If a patient is becoming more hypoxaemic, oxygen should be titrated according to target saturations. Ensure ongoing monitoring using appropriate early warning scores (i.e. NEWS). Patients should undergo blood gas analysis within 1 hour of requiring increased oxygen.

Titration of oxygen

  • Stage one – Blue 24% Venturi (2-3 L/min) / Nasal cannulae 1 L/min
  • Stage two – White 28% Venturi (4-6 L/min) / Nasal cannulae 2 L/min
  • Stage three – Yellow 35% Venturi (8-12 L/min) / Nasal cannulae 4 L/min
  • Stage four – Red 40% Venturi (10-15 L/min) / Nasal cannulae 5-6 L/min / Simple face mask 5-6 L/min
  • Stage five – Green 60% Venturi (12-15 L/min) / Simple face mask 7-10 L/min
  • Stage six – Non-rebreathe with reservoir mask 60-85% (15 L/min)
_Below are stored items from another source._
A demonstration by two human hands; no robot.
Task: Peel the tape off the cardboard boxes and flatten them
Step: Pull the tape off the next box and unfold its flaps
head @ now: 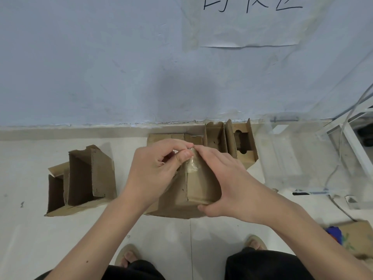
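Brown cardboard box [198, 186], small and still closed, sits in both hands above the pale floor [30, 229], in front of the person's knees. Left hand [155, 170] comes in from the lower left, fingers curled, thumb and forefinger pinching a strip of clear tape [190, 165] at the box's top edge. Right hand [226, 182] lies over the box's right side, fingers stretched to the top edge beside the tape, thumb hooked under the near bottom corner. Opened brown cardboard boxes stand on the floor at left [84, 178] and against the grey wall [232, 142].
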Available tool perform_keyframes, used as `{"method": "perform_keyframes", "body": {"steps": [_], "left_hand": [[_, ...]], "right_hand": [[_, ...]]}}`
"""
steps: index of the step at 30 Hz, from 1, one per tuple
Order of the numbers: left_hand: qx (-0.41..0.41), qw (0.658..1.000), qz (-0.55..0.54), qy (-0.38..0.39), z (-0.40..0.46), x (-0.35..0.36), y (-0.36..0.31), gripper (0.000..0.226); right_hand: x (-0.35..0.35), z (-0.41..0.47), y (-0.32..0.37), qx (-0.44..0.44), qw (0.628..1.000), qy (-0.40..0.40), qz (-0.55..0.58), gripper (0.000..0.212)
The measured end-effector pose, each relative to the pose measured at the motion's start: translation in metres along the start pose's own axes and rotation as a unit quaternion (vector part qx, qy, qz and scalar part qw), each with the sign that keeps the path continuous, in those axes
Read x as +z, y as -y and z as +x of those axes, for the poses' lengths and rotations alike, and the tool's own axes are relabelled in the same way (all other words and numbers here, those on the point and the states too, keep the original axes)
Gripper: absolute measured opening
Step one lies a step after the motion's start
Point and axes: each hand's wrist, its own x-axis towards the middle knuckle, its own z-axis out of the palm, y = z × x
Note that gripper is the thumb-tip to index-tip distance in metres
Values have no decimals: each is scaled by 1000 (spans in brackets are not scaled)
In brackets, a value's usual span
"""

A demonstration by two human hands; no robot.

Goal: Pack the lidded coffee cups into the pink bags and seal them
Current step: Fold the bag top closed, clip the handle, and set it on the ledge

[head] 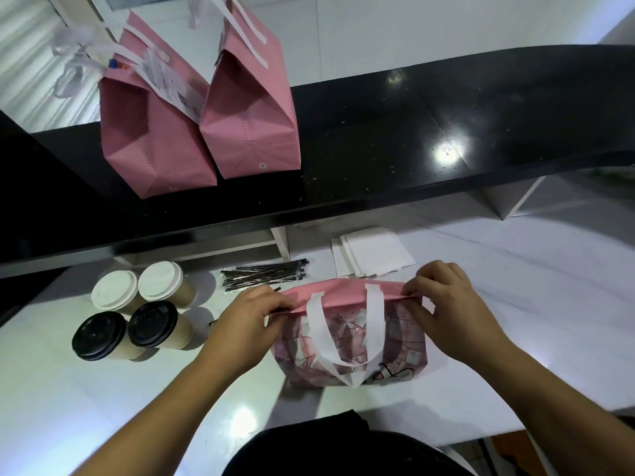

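Both hands, left (245,319) and right (446,304), pinch the pink bag's (347,334) folded top, contents hidden.

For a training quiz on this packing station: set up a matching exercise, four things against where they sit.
Things:
1. two sealed pink bags
2. four lidded cups
3. bundle of black straws
4. patterned pink bag

Places:
A. white counter, left of the left hand
B. between both hands, top edge pinched by the left hand and the right hand
C. black upper shelf
D. white counter, just behind the patterned bag's left end

Pairs: 1-C, 2-A, 3-D, 4-B
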Motion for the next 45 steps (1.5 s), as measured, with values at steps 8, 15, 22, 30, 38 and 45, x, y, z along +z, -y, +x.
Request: {"method": "perform_keyframes", "body": {"steps": [8,15,22,30,38,45], "left_hand": [[141,982,125,13,20,7,-31,25],[128,981,145,33,40,14,-45,23],[132,979,152,41,39,15,-48,25],[175,972,155,37,42,24,-70,17],[79,976,195,55,33,5,-24,15],[98,982,141,75,25,-14,-2,18]], "right_hand": [[4,15,33,-143,977,90,-131,29],[2,33,42,-143,975,124,-115,13],[1,30,26,-85,986,130,-63,13],[-12,27,25,-105,987,120,-30,19],[-23,21,2,-87,988,126,7,13],[-27,18,-6,-89,991,96,13,10]]}}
When monitoring patients on oxygen ensure you look for signs of respiratory deterioration, particularly if you are required to titrate oxygen upwards. These may include:

  • Tachypnoea (esp. >30 bpm)
  • Desaturation
  • Increasing oxygen requirement
  • High NEWS score

Respiratory support

Non-invasive and invasive ventilation are a form of respiratory support to aid ventilation.

Patients with severe hypoxaemia may require respiratory support to aid ventilation. In brief, respiratory support is a method of providing pressure-based ventilation to support a patients breathing and improve recruitment of alveoli. There are two major types of respiratory support:

  • Non-invasive: does not require tracheal intubation
  • Invasive: requires tracheal intubation and mechanical ventilation

Non-invasive ventilation

Non-invasive ventilation (NIV) is a way of supporting ventilation without having to undergo invasive tracheal intubation. NIV is indicated if high inspired oxygen concentrations (>60%) are not sufficient to maintain adequate oxygenation in patients with respiratory failure.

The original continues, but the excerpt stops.